Re: [PATCH v6 2/2] s390/crypto: New s390 specific protected key hash phmac

Harald Freudenberger <freude@xxxxxxxxxxxxx> · Mon, 02 Dec 2024 18:25:22 +0100

On 2024-11-29 15:48, Herbert Xu wrote:
On Fri, Nov 29, 2024 at 12:10:58PM +0100, Harald Freudenberger wrote:

+static inline int phmac_keyblob2pkey(const u8 *key, unsigned int 
keylen,
+				     struct phmac_protkey *pk)
+{
+	int i, rc = -EIO;
+
+	/* try three times in case of busy card */
+	for (i = 0; rc && i < 3; i++) {
+		if (rc == -EBUSY && msleep_interruptible(1000))
+			return -EINTR;

You can't sleep in an ahash algorithm either.  What you can do
however is schedule a delayed work and pick up where you left
off.  That's how asynchronous completion works.

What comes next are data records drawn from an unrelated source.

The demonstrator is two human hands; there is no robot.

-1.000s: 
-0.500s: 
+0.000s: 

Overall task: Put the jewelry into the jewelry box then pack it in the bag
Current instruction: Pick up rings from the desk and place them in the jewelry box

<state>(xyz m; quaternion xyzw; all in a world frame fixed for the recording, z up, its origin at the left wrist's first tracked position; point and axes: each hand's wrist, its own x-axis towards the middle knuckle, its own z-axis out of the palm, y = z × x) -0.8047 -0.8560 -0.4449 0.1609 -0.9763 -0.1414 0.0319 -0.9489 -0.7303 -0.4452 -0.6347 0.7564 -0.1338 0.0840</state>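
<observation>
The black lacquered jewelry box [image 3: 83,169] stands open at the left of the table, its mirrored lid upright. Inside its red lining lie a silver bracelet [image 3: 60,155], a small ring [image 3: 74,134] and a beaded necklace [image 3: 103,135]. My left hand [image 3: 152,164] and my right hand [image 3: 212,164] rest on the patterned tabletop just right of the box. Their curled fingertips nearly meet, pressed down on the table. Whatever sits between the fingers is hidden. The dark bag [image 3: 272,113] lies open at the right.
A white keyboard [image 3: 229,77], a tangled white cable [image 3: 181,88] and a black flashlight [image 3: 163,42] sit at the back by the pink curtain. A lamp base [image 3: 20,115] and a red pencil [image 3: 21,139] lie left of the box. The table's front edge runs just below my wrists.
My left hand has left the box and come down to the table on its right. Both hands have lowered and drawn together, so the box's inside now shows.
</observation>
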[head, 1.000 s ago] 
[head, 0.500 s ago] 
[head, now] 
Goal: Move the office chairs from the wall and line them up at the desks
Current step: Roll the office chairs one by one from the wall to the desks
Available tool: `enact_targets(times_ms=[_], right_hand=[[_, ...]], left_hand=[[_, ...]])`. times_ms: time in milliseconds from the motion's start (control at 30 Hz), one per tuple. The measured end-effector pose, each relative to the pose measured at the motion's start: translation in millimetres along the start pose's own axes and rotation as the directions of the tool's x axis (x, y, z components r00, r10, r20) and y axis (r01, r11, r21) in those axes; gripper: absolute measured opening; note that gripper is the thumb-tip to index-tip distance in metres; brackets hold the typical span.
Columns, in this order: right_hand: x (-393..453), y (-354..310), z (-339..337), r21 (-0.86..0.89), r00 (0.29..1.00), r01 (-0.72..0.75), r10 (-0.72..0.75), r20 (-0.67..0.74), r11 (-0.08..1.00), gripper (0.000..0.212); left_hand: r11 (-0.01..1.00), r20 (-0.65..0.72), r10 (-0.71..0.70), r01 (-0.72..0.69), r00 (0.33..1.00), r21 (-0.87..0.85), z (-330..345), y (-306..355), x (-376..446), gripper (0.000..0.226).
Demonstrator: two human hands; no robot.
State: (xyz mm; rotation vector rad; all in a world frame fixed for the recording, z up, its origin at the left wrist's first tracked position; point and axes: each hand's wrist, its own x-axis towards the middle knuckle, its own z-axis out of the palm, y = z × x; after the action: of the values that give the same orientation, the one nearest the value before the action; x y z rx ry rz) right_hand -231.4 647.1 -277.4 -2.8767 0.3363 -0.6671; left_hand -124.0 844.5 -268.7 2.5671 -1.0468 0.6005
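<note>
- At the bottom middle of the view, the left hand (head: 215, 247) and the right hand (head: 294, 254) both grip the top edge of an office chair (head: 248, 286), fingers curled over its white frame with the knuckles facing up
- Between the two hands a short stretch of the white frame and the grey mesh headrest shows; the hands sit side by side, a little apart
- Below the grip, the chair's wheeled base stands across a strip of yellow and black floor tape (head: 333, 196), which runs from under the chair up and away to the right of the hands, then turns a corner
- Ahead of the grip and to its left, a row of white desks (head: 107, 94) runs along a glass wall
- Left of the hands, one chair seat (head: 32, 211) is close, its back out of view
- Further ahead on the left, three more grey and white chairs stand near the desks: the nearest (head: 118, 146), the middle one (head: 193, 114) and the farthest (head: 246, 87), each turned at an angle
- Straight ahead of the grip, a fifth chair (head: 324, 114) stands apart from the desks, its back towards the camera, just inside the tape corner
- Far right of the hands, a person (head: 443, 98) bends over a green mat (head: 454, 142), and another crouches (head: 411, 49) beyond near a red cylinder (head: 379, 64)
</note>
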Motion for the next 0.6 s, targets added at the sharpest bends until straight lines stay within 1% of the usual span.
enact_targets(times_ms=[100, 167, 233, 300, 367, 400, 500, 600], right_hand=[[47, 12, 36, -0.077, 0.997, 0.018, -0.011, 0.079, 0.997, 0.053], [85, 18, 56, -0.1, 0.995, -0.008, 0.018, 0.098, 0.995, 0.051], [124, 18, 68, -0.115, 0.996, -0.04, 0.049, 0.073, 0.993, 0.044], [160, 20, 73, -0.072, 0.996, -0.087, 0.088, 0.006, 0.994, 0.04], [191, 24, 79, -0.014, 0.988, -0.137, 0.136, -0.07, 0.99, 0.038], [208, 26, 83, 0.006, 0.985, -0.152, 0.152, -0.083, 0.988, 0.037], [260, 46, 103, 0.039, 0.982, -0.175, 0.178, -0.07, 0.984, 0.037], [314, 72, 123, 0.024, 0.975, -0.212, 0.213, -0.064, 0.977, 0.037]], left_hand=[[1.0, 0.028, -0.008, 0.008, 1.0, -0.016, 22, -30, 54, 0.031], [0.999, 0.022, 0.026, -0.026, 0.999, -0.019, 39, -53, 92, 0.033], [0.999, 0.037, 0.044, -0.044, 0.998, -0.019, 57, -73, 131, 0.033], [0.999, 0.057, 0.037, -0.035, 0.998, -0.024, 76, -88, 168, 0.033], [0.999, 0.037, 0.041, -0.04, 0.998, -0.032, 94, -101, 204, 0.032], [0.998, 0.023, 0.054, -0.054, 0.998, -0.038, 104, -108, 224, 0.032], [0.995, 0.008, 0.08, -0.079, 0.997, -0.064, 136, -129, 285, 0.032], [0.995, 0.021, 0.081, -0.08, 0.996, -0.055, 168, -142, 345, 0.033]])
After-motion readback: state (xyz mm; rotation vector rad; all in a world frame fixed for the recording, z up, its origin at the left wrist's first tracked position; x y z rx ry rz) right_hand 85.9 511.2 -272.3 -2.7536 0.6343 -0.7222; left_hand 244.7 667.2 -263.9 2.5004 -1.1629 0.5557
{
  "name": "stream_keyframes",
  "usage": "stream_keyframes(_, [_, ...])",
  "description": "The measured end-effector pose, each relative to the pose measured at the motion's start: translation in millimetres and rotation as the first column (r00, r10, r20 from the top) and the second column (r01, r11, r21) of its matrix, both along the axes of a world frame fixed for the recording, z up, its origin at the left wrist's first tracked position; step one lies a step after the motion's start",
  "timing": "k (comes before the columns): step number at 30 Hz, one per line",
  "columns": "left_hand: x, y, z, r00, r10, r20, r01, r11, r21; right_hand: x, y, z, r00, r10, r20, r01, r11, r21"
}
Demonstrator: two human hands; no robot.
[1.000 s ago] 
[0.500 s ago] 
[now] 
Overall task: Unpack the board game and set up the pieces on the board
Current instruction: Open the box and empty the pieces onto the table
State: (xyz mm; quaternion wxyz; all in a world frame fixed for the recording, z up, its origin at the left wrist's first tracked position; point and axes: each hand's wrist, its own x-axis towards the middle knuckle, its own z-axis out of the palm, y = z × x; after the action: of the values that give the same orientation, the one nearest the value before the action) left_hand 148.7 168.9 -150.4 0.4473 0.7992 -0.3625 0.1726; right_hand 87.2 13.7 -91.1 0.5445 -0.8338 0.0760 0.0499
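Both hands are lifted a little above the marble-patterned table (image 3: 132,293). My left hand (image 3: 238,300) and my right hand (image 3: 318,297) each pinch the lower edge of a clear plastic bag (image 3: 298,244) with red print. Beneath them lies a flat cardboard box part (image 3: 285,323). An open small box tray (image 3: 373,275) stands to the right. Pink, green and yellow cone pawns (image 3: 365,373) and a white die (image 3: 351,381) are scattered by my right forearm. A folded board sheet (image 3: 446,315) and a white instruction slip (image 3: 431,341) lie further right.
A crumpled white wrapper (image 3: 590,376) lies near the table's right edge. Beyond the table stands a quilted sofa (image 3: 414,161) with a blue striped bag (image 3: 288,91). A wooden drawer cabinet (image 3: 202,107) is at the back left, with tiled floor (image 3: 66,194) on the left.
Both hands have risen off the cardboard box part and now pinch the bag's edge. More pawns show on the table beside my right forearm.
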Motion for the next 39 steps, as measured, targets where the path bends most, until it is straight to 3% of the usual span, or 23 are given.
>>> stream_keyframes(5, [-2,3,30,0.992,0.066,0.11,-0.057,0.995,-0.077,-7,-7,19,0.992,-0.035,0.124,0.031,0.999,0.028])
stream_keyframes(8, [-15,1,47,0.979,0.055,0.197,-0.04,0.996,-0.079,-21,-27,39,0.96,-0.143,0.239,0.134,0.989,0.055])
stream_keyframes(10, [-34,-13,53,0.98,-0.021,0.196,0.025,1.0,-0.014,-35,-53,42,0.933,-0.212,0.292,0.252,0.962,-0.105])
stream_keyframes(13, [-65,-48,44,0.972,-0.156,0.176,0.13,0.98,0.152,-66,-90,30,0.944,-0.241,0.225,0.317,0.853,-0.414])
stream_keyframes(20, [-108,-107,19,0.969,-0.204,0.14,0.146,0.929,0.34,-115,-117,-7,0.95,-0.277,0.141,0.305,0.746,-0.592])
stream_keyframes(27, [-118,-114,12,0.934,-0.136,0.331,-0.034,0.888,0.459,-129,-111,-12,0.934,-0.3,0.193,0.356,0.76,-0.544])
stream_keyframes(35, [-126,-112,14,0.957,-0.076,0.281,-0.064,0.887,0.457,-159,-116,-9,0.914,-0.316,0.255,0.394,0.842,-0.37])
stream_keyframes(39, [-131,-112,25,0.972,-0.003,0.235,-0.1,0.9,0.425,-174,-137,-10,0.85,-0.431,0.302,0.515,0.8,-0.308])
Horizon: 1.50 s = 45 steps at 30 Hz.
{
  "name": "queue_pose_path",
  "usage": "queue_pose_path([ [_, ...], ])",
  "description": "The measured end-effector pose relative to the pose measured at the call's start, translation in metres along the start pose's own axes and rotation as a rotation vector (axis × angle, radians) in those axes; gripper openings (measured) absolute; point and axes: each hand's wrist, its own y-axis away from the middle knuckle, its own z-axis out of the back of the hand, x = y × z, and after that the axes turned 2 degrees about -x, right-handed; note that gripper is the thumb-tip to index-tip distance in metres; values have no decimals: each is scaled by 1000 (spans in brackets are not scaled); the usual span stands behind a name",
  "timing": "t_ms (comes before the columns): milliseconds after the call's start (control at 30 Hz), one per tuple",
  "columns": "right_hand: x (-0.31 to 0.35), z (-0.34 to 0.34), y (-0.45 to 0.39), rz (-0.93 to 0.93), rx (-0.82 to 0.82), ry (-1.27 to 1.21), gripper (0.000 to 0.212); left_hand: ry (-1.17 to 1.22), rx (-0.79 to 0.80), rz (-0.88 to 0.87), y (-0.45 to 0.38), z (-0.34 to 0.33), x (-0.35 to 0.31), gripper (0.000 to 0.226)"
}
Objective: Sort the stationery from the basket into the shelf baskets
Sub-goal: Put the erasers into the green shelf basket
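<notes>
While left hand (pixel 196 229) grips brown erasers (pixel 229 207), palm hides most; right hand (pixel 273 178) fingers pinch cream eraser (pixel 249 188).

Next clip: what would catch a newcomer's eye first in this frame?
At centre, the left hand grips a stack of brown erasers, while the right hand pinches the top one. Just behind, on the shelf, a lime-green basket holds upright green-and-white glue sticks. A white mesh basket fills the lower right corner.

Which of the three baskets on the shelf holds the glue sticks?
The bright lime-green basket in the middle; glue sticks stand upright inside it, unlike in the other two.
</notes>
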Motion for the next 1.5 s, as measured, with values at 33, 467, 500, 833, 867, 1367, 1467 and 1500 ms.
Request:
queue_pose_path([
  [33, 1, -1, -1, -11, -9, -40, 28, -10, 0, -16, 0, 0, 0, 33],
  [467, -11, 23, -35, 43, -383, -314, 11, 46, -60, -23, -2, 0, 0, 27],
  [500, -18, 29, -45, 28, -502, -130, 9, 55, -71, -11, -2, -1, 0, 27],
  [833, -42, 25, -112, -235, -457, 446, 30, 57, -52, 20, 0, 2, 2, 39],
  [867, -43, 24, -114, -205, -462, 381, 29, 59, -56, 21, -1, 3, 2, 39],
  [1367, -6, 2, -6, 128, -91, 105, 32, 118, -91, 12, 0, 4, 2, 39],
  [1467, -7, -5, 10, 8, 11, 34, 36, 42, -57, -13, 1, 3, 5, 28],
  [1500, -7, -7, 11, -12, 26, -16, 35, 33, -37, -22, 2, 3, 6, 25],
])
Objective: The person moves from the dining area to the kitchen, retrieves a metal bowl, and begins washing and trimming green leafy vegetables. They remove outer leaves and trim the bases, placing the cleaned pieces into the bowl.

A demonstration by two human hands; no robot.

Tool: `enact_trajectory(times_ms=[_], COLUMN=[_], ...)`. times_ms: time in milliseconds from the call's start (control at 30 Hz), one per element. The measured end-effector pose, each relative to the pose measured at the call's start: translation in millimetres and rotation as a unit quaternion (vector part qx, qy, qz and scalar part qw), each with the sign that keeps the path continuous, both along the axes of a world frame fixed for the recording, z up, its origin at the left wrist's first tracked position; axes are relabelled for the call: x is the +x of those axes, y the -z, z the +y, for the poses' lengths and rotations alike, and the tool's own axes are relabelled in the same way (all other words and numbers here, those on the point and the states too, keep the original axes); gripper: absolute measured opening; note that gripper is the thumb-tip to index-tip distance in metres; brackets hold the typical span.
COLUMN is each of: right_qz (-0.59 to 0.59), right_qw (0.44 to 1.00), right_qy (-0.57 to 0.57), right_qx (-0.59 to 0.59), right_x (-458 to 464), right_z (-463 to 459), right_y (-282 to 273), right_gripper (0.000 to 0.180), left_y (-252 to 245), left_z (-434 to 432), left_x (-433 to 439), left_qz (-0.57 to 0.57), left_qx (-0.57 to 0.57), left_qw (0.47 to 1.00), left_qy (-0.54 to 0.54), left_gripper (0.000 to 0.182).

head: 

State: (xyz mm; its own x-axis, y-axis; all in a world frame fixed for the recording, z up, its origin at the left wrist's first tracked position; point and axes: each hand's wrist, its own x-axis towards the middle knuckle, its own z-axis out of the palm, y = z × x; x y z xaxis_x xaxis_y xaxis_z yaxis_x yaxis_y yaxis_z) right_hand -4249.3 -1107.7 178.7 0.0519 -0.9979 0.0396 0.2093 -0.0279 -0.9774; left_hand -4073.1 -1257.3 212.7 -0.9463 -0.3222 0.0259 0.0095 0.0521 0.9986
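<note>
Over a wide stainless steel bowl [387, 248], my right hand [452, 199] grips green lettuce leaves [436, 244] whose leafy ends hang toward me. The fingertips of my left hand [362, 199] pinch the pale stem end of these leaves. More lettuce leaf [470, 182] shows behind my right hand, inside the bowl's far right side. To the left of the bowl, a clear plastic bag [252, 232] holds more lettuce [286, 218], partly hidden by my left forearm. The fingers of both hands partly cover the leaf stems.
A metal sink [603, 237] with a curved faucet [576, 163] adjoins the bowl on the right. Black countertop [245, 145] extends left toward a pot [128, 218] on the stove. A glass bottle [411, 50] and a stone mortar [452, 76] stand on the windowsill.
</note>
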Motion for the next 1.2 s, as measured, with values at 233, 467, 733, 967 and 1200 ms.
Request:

But my question still stands, under what circumstances can
this fail? I don't think storage folks will be too happy with
a crypto algorithm that can produce random failures.

Cheers,

- The attempt to derive a protected key usable by the cpacf instructions
  depends of the raw key material used. For 'clear key' material the
  derivation process is a simple instruction which can't fail.
  A more preferred way however is to use 'secure key' material which
  is transferred to a crypto card and then re-wrapped to be usable
  with cpacf instructions. This requires communication with a crypto
  card and thus may fail - because there is no card at all or there
  is temporarily no card available or the card is in bad state. If there
  is no usable card the AP bus returns -EBUSY at the pkey_key2protkey()
  function and triggers an asynchronous bus scan. As long as this scan
  is running (usually about 100ms or so) the -EBUSY is returned to 
indicate
  that the caller should retry "later". Other states are covered with
  other return codes like ENODEV or EIO and the caller is not supposed
  to loop but should fail. When there is no accessible hardware 
available
  to derive a protected key either the user or the admin broke something
  or something went really the bad way and then there is no help but the
  storage device must fail.
- How can it happen that a re-derive is needed? A re-derive is triggered 
when
  the cpacf instruction detects that the protected key is not valid any 
more.
  A protected key includes a verification pattern (hash) of the firmware 
key
  used to encrypt the key. This hash is checked on each invocation of a
  cpacf instruction. So when the code execution "awakes" on another 
machine
  ("live guest migration" of an KVM guest to another machine) the next
  cpacf instruction will complain about verification pattern mismatch 
and
  the protected key needs to get re-derived from the source material.
  It could also happen via suspend/resume on the very same machine when
  there is something in between (for example the whole machine runs a
  cold-start). It does NOT happen out of the sudden without any reason,
  but the code affected is not aware of any "live guest migration" or
  "suspend/resume cycle" and thus as the crypto algorithm implementation 
has
  no awareness of a "live guest migration" just happened - it looks like
  this occurred suddenly.
- Do I get you right, that a completion is ok? I always had the 
impression
  that waiting on a completion is also a sleeping act and thus not 
allowed?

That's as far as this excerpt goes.